Let me say up front - concrete and clear definitions can be very hard to find.  Consider double-digging into your seed seller's web site for more information.



Heirloom
IMHO "Heirloom" is the most misused, misunderstood term in gardening.  There is no legal (or even universally accepted) definition of an 'Heirloom' plant variety.  I remember when,  "Heirloom" referred to any plant variety that had been on the market for a long period ( usually at least 40-50 years) of time.  But this definition has morphed.  In most seed catalogs today,  "Heirloom" and "Open Pollinated" mean the same thing. 

Open Pollinated
 
An Open Pollinated plant variety is pollinated as a result of a natural process such as honeybees, wind, motion,  and humans imitating nature (think hand-pollinating a small backyard plot of corn).  Seeds saved from an open pollinated plant WILL "breed true", producing offspring (and fruits/vegetables) similar to parents.

Hybrid
 "An F1 hybrid (or filial 1 hybrid) is the first filial generation of offspring of distinctly different parental types" (Wikipedia). Seed catalogs often designate hybrid varieties as "F1" (Filial), "F1 Hybrid", or  simply "Hybrid".  Plant breeders develop a hybrid variety in order to achieve certain commercially valuable characteristics such as disease resistance, transportability, color, etc.  Seeds saved from Hybrid varieties WILL NOT "breed true".  For example, a seed saved and planted from a hybrid tomato will produce unpredictable/unreliable results. Under the Federal Seed Act, seed package labeling must clearly indicate if the contents are "Hybrid". 

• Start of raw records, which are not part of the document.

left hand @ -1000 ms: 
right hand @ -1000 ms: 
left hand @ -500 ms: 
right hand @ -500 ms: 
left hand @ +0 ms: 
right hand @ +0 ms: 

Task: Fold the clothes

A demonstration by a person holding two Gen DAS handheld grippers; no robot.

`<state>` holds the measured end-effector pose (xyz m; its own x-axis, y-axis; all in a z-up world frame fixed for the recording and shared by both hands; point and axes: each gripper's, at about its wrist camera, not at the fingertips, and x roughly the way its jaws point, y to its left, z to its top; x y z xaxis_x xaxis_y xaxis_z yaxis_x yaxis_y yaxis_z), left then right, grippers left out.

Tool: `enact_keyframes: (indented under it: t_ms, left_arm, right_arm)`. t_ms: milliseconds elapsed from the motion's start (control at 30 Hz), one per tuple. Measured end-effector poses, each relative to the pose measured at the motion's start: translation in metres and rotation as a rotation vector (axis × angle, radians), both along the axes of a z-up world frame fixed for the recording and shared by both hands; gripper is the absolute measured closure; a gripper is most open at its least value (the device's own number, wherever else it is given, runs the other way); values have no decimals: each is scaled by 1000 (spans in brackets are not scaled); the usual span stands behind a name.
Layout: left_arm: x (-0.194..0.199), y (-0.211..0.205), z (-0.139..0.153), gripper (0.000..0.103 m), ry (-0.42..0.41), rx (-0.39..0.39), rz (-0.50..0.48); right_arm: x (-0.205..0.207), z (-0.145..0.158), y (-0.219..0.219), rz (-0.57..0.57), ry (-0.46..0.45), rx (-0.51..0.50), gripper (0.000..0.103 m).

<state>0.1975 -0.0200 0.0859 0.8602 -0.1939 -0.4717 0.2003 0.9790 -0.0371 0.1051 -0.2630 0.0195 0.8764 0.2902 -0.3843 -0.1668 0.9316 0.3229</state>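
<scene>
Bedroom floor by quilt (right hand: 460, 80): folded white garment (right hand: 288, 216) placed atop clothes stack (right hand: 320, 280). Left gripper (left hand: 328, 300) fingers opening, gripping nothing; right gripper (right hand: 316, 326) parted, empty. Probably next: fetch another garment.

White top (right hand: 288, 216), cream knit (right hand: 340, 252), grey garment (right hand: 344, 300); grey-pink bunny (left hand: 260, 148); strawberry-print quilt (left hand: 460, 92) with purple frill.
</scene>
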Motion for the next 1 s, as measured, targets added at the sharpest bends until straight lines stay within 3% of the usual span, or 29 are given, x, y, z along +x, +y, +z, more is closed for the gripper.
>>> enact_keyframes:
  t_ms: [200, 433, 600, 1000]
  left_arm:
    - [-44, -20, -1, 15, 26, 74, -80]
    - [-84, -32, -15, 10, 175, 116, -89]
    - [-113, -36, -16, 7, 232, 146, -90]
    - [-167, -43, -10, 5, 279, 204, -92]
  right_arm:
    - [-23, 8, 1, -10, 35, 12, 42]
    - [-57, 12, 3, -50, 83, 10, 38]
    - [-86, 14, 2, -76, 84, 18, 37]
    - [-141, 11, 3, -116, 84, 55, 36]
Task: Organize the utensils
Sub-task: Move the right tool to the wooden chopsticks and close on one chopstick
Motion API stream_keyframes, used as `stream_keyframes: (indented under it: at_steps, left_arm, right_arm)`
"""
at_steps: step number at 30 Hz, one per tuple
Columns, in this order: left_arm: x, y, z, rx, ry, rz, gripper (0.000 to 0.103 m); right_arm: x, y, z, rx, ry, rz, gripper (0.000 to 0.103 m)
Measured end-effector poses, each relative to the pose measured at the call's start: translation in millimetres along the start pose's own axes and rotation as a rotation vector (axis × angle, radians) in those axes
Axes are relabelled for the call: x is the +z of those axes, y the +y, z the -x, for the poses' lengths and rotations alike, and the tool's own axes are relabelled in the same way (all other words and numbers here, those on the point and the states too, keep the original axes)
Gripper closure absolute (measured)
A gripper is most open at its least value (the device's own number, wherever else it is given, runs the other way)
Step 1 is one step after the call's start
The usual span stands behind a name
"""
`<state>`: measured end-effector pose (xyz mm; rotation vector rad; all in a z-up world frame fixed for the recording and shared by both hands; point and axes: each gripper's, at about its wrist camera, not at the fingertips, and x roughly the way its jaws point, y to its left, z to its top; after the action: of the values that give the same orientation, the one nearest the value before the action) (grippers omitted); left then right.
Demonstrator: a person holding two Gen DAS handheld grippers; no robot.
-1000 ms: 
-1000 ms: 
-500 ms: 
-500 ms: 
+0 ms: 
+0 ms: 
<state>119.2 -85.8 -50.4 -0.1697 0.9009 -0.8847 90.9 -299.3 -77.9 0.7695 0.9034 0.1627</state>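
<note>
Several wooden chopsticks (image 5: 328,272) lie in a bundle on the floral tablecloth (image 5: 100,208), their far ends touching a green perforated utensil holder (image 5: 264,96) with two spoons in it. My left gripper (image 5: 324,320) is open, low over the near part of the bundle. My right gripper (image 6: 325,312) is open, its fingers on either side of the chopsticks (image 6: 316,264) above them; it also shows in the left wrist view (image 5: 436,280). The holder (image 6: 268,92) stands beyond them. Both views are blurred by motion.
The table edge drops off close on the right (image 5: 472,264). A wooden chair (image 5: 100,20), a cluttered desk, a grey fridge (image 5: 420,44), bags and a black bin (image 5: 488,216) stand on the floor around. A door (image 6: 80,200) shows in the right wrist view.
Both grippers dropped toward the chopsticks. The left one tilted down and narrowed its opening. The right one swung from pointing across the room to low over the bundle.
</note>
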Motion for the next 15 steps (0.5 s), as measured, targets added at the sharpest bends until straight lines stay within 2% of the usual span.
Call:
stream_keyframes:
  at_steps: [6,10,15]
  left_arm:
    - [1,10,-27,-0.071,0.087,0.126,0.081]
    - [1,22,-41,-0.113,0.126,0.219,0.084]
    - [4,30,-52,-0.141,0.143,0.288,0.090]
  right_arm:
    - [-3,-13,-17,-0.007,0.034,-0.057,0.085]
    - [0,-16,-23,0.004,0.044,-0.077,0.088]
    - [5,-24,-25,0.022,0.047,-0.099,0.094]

GMO - Genetically Modified Organism

Using biotechnologies,  scientists can create a  GMO plant variety by transferring selected genes from one organism to a target organism. These organisms are not necessarily similar. The resulting GMO variety will have characteristics  of the combined genetic material. A recent example is the "Roundup Ready" gene developed my Monsanto for their soybeans.  Because of the introduced genetic material, a Roundup Ready soybean is not affected by Roundup Weed Killer.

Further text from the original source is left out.